Videos: Extremely Rare Flash Flood Emergencies Issued for New Jersey, New York City
01:47 GMT 02.09.2021 (Updated: 03:59 GMT 02.09.2021)
The US National Weather Service (NWS) has advised that individuals in the impacted area immediately move to higher ground and avoid walking or driving through floodwaters.
The New York branch of the NWS issued a 'Flash Flood Emergency' for the New York metropolitan area on Wednesday, alerting residents that remnants of heavy rains and high winds from Hurricane Ida could be still be deadly.
According to NWS-New York, New York City observed rainfall rates between at least three and five inches an hour.
The alert is set to remain in place until 11:30 p.m. local time.
New York City Mayor Bill de Blasio declared a state of emergency
for his jurisdiction late last night, noting the metropolitan area is "enduring an historic weather event tonight with record breaking rain across the city, brutal flooding and dangerous conditions on our roads."
The New York City Subway completely suspended operations before 11 p.m. local time and evacuated numerous stations amid the continued flooding.

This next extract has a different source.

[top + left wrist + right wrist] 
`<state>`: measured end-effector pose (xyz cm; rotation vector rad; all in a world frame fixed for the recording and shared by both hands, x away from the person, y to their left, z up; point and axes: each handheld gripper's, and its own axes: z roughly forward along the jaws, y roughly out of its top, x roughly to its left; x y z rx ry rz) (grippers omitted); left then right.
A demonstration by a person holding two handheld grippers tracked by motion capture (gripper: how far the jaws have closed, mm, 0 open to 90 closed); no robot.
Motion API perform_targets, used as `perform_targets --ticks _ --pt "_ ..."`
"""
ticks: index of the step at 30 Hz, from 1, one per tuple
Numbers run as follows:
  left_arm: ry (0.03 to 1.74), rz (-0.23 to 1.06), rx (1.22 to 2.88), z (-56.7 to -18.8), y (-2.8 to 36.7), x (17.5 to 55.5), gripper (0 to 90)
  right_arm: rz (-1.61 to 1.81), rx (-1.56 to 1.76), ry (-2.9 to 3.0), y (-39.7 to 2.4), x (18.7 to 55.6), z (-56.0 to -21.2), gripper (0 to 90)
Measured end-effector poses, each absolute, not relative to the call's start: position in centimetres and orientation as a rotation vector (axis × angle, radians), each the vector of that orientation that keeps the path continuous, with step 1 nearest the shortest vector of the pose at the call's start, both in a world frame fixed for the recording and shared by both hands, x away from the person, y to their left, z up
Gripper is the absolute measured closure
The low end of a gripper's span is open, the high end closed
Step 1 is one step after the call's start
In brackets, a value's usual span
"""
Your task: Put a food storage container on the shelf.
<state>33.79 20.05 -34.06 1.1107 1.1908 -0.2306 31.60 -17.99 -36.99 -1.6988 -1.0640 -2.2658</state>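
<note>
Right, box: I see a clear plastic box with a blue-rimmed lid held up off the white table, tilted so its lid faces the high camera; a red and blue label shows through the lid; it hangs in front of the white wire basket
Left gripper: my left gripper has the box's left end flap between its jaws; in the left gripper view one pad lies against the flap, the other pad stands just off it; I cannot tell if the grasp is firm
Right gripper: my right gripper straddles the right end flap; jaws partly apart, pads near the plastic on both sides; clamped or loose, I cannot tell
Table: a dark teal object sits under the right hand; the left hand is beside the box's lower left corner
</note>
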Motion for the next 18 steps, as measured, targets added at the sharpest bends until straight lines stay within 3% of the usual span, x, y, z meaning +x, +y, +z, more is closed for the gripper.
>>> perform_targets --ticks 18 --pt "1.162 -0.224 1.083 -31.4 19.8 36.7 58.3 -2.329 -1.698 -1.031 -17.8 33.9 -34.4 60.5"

Social media footage recorded in Brooklyn's Park Slope neighborhood showed that street floodwaters that partially submerged parked vehicles. Another clip
showed a minivan attempting to traverse the high water, despite the NWS' warnings.
NYC residents in lower-level housing units were advised by New York state government to
"keep materials such as sandbags, plywood, plastic sheeting, and lumber on hand to help protect your home."

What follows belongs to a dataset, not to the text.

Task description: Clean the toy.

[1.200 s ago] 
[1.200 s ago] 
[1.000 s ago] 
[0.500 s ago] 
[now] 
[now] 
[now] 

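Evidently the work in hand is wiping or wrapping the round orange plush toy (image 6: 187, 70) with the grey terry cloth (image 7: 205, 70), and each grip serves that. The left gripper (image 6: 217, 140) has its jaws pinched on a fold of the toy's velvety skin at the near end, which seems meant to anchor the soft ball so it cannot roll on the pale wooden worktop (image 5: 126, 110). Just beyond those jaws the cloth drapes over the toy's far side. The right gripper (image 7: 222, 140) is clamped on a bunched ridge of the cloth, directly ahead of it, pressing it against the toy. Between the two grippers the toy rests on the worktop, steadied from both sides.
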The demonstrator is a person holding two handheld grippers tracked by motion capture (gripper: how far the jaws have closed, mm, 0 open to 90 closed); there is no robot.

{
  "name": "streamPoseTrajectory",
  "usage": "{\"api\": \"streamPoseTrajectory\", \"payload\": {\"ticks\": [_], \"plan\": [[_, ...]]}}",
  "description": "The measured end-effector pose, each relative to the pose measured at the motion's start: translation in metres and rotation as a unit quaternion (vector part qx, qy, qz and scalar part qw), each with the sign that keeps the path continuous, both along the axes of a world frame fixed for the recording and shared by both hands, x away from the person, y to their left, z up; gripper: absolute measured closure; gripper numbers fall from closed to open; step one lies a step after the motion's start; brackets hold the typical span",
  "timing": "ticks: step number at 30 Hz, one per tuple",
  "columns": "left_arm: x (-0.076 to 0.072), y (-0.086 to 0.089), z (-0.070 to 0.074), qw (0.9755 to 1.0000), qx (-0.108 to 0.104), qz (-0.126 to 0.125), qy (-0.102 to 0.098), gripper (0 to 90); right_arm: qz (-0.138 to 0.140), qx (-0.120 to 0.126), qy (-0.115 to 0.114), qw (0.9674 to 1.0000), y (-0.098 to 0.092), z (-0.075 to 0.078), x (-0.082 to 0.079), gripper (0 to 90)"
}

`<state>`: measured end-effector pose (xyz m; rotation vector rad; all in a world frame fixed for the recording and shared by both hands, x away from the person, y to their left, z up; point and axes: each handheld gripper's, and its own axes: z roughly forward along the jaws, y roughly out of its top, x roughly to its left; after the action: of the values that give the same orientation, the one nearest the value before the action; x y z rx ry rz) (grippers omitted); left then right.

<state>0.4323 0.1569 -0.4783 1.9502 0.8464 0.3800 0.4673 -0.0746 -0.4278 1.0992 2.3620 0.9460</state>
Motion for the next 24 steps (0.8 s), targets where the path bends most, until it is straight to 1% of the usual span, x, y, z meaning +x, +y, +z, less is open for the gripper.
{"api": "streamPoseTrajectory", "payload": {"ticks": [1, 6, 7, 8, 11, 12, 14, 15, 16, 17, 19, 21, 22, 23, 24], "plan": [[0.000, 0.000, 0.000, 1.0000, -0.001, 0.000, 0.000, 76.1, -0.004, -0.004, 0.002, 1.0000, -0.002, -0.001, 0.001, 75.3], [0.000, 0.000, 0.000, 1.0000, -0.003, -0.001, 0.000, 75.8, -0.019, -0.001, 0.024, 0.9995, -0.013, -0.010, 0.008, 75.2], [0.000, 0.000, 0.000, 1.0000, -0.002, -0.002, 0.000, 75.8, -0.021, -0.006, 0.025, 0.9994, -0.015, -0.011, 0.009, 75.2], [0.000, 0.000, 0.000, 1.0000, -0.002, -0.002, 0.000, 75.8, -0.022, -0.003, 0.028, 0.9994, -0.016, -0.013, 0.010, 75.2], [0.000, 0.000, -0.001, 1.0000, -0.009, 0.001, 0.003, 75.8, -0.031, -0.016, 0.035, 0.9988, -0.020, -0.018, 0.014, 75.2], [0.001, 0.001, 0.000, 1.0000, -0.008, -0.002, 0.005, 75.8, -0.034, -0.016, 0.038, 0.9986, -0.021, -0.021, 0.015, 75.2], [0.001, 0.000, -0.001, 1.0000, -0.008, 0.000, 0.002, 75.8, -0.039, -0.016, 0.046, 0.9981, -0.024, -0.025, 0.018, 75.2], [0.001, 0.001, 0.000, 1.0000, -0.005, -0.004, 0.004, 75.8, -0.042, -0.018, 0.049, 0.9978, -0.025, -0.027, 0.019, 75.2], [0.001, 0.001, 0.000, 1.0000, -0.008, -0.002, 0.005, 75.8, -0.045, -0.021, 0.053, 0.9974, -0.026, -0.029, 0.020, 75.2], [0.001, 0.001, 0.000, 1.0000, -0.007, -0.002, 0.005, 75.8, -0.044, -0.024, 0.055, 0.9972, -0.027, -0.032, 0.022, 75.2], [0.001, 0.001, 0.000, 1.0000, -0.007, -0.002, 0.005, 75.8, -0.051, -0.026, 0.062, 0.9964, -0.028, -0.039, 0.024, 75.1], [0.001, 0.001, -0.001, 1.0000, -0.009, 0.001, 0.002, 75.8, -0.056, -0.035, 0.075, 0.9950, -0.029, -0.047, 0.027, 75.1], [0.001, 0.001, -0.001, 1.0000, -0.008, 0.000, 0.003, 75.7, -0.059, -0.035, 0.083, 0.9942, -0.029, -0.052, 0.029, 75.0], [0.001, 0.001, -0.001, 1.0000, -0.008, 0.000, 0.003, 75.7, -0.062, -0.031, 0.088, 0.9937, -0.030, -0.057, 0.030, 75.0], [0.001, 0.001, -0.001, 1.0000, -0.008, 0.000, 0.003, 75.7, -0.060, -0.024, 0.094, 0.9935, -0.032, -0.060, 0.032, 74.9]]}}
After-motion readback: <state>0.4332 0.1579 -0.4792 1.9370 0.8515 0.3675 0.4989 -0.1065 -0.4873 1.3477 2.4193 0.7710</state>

A slew of social media footage
from various neighborhoods showed floodwaters violently invading locals' homes.
NWS-New York's first-ever 'Flash Flood Emergency' was issued to northeast New Jersey earlier Wednesday evening.
New Jersey Governor Phil Murphy went on to declare a state of emergency for the Garden State.
"We will use every resource at our disposal to ensure the safety of New Jerseyans," he tweeted
around 10 p.m. local time. "Stay off the roads, stay home, and stay safe."
The Newark Liberty International Airport reported 3.4 inches of rain between the hours of 8 and 9 p.m. local time.
Areas of northern New Jersey are said to be at the highest risk for flash flooding, as officials expect to see more than six inches of rainfall within a short timespan.